[ENH] Precompute data to massively accelerate training in GPU #1850

jobs-git · 2025-05-27T15:10:14Z

Proof of concept

https://drive.google.com/file/d/1go7wEMqcejRl7YecHYhIFAhO6YF3T0Kd/view?usp=sharing

Results on Training

with pre-compute: 53.662221 s
vanilla: 265.779447 s

that's about 490% performance improvements, far from 2000%, but with this update, developers can reduce cost and hardware requirements by 4x!

Results on Hyperparameter Optimization

with pre-compute: 41.021749 s
vanilla: 209.937233 s

that's about 510% performance improvements.

Description

Fixes: #1849 #1426 #1860
Partially Fixes: sktime/sktime#8278
Closes: #1846

Supersedes: #806

The primary issue here is that __getitem__ () performs pre-processing, which are typically conducted before actually training.

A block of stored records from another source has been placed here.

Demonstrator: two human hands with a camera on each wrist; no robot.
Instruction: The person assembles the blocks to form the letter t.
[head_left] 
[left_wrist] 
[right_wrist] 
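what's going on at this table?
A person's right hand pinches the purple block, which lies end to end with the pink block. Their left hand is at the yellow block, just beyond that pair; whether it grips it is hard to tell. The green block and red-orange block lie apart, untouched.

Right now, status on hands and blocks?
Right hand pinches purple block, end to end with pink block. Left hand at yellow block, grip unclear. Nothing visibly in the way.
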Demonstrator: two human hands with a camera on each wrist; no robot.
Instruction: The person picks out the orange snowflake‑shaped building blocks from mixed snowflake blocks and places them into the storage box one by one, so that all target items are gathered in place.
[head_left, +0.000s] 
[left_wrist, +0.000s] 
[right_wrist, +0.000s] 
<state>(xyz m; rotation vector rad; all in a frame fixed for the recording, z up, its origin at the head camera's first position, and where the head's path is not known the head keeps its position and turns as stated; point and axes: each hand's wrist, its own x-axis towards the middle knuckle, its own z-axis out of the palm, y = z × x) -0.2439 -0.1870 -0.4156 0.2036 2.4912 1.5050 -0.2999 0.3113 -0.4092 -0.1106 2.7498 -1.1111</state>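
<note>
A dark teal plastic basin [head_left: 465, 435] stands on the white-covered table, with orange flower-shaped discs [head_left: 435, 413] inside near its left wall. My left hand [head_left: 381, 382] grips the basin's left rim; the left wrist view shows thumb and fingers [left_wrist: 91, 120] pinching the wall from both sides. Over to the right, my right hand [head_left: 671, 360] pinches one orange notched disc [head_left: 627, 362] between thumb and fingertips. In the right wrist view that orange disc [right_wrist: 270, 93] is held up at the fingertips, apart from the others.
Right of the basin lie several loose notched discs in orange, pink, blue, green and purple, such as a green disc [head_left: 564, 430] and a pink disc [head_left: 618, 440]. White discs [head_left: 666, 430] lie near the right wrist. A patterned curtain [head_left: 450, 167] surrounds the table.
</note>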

As a result, the GPU becomes frequently idle, resulting to slower training completion.

Its known that GPU typically achieve higher throughput the more it can be made busy, but the pre-processing done in __getitem__ () each time an item is retrieved massively impacts this.

This commit ensures that pre-processing is performed prior to training. This is achieved by the following:

setting TimeSeriesDataset (..., precompute=True) will activate the call __precompute__ () function in to_dataloader()
the __precompute__ () function handles the collection of pre-computed items from __item_tensor__ () and store it in a cache. this function relies on sampler to be able to retrieve data index
the __item_tensor__ () is the unmodified algorithm of the original __getitem__ () to ensure equivalent outcome
the new __getitem__ () retrieves items from cache in order, this is because relying on idx may result to a different index sequence due to the first sampler call from precompute ()

Note: TimeSeriesDataset defaults to slow path, so the vanilla method can still be used.

~~### WIP help:~~
~~@fkiraly ~~
~~- [ ] Not sure where to get the batch indices if sampler=None so I have to force implement TimeSynchronizedBatchSampler. Guidance on this will be appreciated.~~

Resolution: When precompute = True in TimeSeriesDataset it will use TimeSynchronizedBatchSampler regardless of sampler set in to_dataloader.

Caveat and Limitations

This feature stores precomputed data in RAM. Thus, enough RAM must be ensured, otherwise OOM will ensue.

A super batching (i dont know how is that better) may be used if precompute is to be insisted, however that would be beyond the scope of this PR.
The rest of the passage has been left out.